Wahlen in Ungarn: Fußballmatch auf abschüssigem Feld
Ungarns Premier Viktor Orbán beeinflusst Justiz und Presse. Zu den Wahlen am Sonntag schickt die OSZE erstmals in der EU eine große Beobachtermission.
Das fürstliche Anwesen, das sich einst Erzherzog Joseph erbauen ließ, gehört heute offiziell Győző Orbán, dem Vater des selbstherrlichen Premierministers.
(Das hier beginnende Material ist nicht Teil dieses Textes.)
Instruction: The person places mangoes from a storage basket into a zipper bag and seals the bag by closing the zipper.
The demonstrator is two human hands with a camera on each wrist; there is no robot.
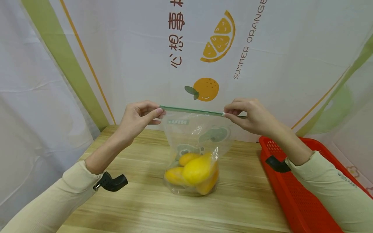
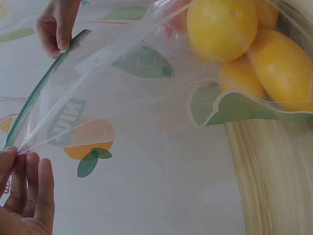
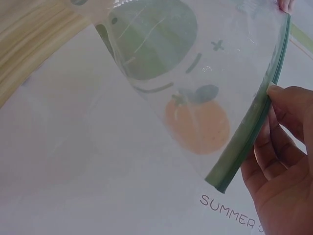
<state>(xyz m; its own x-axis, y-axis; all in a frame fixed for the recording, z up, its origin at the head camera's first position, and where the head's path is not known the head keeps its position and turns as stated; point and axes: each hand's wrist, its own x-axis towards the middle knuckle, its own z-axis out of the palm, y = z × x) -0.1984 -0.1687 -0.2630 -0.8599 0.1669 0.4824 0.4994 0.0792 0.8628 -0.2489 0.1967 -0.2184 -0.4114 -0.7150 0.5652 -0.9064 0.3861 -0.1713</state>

Die oppositionelle Presse vergleicht es mit dem gigantischen Alterssitz, den sich Wladimir Putin am Schwarzen Meer bauen ließ, und mutmaßt, dass es in Wahrheit dem Premier gehört, der laut Vermögenserklärung fast mittellos ist.
Die Korruption, die Leuten im Umfeld von Orbán über Nacht unermesslichen Reichtum bescherte, war das zentrale Thema der zur Allianz zusammengeschlossenen sechs Oppositionsparteien, die erstmals mit einem gemeinsamen Kandidaten antreten. Eine der ersten Maßnahmen, die der konservative Bürgermeister der südostungarischen Provinzstadt Hódmezővásárhely im Falle eines Sieges verspricht, ist der Beitritt Ungarns zur europäischen Staatsanwaltschaft.
Orbán hat als Generalstaatsanwalt einen Parteigenossen installiert, der verlässlich alle Untersuchungen gegen die Familie Orbán oder Funktionäre der Regierungspartei Fidesz niedergeschlagen hat. So auch von der EU-Betrugsbehörde OLAF angestoßene Ermittlungen gegen Orbáns Schwiegersohn István Tiborcz wegen eines Skandals um die Installation von Straßenbeleuchtung. „Fidesz hat per Gesetz dafür gesorgt, dass der Generalstaatsanwalt mit Zweidrittelmehrheit bestellt wird“, sagt Gabriella Nagy von der Anti-Korruptions-Organisation Transparency International: „Wenn es für seine Nachfolge keine Zweidrittelmehrheit gibt, wird seine Amtszeit auf Lebenszeit verlängert.“ Selbst wenn die Opposition an die Macht kommen sollte, werden Orbáns Leute den Ton angeben.
Die Opposition vergleicht den Wahlkampf gerne mit einem Fußballmatch, bei dem ihre Mannschaft bergauf spielen muss. Orbán kontrolliert 80 Prozent der Medien. Márki-Zay hat im öffentlich-rechtlichen Fernsehen knappe fünf Minuten bekommen, um seine Positionen darzustellen. Die restliche Zeit läuft Regierungspropaganda.
Orbán gibt sich als Putin-freundlicher Vermittler
Orbán hat es verstanden, den Ukrainekrieg zu seinen Gunsten zu vermarkten. Er positioniert den Nato-Mitgliedsstaat als neutral und lässt keine Waffenlieferungen über sein Territorium zu. Der deklarierte Putin-Freund präsentiert sich als Vermittler und starker Mann, der Ungarn den Frieden erhält: „Bewahren wir Ungarns Frieden und Sicherheit!“, fordert ein neues Plakat, auf dem Orbán mit Sorgenfalten in die Ferne blickt. Die Regierungspresse berichtet über den Konflikt durch Putins Brille. Der Opposition, die klar auf Seiten der Ukraine steht, wirft sie vor, Ungarns Soldaten in den Tod schicken zu wollen. Die Betreuung von Flüchtlingen wird der Zivilgesellschaft und den Kommunen überlassen.
Auch in Brüssel beobachtet man die Wahlen in Ungarn sorgenvoll. Die Organisation für Sicherheit und Zusammenarbeit in Europa (OSZE) hat die Wahlen 2018, die Orbán mit knapp 50 Prozent der Stimmen eine Zweidrittelmehrheit brachten, als „frei, aber nicht fair“ klassifiziert. Erstmals in einem EU-Land schickt sie nun eine große Beobachtermission. Das unebene Spielfeld wird sie nicht begradigen können.